Member of the Bangladesh Parliament for Sylhet-5
- Incumbent
- Assumed office 17 February 2026
- Preceded by: Husam Uddin Chowdhury

Personal details
- Born: Muhammad Abul Hasan
- Party: Khelafat Majlis
- Profession: Khatib, teacher

= Abul Hasan (politician) =

Bangladeshi Islamic scholar and politician

Mufti Abul Hasan is a Bangladeshi Islamic scholar and a politician of Khelafat Majlis.
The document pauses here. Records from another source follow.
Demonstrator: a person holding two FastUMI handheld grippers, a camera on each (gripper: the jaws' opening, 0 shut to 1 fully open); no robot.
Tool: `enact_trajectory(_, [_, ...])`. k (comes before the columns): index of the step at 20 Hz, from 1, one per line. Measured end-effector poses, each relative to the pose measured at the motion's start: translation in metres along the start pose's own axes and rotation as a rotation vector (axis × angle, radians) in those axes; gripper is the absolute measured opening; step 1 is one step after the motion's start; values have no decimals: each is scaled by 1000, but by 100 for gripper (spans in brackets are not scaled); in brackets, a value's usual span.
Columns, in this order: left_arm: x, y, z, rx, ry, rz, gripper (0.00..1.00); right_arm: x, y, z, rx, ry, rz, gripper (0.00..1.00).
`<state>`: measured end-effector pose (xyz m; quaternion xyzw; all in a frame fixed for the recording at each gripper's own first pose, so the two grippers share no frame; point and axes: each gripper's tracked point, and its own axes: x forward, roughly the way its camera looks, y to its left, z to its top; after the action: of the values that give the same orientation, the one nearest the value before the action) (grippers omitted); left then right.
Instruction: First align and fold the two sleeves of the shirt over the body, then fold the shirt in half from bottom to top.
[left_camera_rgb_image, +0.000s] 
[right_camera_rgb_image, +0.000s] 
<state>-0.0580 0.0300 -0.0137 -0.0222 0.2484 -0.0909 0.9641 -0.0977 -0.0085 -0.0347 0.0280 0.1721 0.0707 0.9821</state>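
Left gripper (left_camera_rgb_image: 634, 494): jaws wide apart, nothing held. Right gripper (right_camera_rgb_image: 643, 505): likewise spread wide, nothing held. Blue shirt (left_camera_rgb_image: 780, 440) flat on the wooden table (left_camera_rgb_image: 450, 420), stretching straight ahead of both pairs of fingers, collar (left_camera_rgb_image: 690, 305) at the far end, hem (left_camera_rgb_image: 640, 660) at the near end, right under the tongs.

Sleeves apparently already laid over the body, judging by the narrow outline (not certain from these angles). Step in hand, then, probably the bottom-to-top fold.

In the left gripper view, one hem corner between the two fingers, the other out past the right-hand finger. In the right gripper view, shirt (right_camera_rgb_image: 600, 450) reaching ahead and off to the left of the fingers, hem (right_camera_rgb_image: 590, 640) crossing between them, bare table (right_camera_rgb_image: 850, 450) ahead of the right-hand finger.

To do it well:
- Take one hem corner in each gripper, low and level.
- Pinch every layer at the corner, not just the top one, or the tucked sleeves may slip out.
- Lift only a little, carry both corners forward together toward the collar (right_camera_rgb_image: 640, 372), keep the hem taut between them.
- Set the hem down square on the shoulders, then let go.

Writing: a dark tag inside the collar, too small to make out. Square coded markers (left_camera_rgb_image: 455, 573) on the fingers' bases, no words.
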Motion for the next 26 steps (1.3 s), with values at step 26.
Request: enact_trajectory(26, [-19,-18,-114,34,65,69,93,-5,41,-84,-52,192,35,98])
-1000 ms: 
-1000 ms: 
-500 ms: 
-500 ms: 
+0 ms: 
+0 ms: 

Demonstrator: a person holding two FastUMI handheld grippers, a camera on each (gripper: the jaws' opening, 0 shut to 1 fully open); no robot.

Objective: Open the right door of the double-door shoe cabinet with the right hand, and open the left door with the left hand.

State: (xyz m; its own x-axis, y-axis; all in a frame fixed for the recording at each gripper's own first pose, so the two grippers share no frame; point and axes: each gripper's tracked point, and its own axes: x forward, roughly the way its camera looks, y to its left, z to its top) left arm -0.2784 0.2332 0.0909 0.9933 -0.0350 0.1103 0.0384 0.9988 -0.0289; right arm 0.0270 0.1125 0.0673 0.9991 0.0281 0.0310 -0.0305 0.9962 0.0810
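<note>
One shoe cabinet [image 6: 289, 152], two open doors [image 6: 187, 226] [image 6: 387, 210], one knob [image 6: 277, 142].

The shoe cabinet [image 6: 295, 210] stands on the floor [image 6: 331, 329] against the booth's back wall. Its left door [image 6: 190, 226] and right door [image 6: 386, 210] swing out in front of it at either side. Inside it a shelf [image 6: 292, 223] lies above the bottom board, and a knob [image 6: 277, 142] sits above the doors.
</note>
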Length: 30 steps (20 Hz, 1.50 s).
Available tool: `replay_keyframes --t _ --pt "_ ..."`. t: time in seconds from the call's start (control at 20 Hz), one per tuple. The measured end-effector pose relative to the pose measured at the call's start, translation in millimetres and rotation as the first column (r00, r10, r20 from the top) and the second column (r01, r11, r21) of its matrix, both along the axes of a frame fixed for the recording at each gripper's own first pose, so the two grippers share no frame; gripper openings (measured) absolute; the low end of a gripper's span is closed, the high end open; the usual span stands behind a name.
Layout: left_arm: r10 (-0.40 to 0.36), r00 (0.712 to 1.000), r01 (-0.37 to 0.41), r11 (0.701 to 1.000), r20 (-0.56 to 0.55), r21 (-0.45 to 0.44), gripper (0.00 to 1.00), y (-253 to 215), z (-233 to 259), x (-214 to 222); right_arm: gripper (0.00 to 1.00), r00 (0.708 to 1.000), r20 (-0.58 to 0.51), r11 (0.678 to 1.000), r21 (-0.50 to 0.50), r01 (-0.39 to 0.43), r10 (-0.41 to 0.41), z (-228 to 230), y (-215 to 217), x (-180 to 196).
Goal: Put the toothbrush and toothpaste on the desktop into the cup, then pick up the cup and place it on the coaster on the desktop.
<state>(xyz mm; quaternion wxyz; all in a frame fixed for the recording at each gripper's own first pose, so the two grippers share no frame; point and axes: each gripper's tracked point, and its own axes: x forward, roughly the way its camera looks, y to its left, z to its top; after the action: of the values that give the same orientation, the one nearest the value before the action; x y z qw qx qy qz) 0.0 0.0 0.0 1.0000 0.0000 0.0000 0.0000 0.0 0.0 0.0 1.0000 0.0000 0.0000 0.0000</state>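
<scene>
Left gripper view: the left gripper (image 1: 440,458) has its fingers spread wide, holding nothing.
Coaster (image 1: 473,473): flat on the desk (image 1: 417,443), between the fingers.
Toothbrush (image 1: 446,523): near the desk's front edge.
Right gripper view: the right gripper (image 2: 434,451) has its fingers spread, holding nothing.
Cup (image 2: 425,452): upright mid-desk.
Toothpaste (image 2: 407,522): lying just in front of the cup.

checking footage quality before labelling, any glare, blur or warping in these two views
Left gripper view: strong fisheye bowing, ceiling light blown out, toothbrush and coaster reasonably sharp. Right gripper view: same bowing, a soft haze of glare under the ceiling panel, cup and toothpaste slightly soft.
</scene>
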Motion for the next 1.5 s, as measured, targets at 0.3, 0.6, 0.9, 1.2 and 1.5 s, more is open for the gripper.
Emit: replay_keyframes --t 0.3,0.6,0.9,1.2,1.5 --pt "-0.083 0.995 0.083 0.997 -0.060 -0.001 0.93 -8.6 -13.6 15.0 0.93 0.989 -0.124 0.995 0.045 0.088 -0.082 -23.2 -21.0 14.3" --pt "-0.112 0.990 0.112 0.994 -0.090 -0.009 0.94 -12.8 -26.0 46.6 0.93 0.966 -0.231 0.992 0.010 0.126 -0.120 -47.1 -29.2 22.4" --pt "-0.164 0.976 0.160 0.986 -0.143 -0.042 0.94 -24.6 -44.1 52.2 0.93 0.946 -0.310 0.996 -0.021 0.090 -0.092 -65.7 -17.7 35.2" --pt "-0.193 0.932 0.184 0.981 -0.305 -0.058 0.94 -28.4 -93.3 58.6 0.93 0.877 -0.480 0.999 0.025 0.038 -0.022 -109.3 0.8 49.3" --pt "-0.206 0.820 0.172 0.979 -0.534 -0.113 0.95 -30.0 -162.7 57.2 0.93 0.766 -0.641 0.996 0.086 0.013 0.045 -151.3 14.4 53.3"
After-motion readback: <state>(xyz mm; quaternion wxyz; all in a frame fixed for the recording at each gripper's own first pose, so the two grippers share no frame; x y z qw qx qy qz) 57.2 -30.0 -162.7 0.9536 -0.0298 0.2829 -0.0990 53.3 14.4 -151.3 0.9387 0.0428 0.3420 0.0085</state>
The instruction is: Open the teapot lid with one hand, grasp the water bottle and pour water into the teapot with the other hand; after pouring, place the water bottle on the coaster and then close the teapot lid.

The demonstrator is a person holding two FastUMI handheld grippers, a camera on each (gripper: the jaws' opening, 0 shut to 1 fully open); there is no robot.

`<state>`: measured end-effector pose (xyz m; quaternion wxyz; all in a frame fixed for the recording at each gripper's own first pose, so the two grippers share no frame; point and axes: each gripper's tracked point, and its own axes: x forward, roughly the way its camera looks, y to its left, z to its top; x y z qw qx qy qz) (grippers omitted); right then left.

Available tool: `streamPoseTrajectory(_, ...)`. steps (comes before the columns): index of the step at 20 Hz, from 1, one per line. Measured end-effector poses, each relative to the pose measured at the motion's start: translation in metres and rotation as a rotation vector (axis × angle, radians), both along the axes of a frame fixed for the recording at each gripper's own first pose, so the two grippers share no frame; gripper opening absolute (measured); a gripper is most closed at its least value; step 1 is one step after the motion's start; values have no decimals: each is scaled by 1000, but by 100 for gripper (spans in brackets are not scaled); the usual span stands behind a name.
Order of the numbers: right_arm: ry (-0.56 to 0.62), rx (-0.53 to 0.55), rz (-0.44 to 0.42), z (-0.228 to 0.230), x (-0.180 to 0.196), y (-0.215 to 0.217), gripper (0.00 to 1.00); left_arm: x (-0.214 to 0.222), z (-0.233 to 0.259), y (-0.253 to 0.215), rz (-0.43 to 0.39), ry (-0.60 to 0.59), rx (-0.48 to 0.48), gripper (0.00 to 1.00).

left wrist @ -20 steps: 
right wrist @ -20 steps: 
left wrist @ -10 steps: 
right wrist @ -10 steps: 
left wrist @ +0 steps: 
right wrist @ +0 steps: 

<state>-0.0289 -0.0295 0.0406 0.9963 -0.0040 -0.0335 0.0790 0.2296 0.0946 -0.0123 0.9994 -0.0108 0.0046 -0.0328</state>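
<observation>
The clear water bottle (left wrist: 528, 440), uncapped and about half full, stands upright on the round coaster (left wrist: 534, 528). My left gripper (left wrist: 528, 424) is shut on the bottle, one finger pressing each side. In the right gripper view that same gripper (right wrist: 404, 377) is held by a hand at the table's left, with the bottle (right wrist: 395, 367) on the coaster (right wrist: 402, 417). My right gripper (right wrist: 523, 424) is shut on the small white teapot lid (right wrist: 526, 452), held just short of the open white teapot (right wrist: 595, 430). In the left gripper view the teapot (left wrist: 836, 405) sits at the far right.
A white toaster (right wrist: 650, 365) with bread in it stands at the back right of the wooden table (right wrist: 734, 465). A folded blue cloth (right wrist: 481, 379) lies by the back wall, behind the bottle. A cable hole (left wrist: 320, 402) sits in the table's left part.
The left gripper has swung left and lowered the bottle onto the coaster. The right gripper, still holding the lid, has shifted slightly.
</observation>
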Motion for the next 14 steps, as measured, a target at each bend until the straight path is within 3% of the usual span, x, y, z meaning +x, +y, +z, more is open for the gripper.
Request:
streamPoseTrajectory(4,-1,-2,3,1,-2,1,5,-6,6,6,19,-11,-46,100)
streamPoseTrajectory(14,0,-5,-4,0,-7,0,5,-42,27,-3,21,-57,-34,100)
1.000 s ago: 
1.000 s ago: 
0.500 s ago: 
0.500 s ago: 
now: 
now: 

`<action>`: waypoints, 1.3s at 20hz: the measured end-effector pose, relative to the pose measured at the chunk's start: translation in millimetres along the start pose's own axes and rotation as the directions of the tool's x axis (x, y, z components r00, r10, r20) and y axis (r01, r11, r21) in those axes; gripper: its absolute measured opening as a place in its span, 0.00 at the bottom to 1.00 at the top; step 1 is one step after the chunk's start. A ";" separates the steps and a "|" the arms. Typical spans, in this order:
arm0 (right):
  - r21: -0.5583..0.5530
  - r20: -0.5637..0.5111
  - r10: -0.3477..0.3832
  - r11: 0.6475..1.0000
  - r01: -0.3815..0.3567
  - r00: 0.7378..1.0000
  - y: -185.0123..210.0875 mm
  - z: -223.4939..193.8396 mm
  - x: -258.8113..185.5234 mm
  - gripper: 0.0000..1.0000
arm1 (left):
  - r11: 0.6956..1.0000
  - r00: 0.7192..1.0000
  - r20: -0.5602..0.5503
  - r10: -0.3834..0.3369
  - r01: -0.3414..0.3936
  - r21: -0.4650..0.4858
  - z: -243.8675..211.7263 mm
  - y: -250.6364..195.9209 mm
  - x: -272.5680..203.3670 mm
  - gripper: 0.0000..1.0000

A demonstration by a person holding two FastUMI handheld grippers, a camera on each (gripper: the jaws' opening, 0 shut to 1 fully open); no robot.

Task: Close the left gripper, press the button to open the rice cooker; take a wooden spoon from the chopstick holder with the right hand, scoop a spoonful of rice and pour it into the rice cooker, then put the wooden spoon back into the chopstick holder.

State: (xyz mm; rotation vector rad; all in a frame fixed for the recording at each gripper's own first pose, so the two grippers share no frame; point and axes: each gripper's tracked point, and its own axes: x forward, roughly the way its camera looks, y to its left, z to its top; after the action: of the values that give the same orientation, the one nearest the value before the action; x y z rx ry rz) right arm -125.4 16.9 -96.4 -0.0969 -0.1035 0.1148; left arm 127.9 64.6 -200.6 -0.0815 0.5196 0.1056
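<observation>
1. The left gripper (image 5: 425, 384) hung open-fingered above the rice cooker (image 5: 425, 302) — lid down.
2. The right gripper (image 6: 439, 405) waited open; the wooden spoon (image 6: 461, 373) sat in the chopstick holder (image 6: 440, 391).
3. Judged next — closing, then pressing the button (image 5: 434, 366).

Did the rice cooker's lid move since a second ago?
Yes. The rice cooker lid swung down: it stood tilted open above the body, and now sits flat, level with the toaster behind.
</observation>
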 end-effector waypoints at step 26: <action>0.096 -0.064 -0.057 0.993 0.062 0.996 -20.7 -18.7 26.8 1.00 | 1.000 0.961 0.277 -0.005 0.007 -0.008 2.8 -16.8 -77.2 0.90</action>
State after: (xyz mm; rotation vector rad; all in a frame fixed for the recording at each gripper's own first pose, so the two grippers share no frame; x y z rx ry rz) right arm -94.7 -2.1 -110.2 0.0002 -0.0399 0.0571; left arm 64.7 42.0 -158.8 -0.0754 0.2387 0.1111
He was elected as a member of parliament in the 13th National Parliamentary Election.

== Career ==
In his professional life, he serves as the khatib of Zakiganj Central Jame Mosque and is also a teacher at Jamia Islamia Darus Sunnah Mohammadia Lamagram Madrasa in Zakiganj.

== Politics ==
He received 75,821 votes with the wall clock symbol as the candidate of Khelafat Majlis nominated by the 11-party alliance in the Sylhet-5 (Zakiganj–Kanaighat) constituency. His nearest rival, Ubaidullah Faruq, central president of Jamiat Ulema-e-Islam Bangladesh, received 69,644 votes with the date palm tree symbol. Abul Hasan won by a margin of 6,177 votes. In this constituency, Mamunur Rashid (Chaksu Mamun) secured third position with 56,369 votes.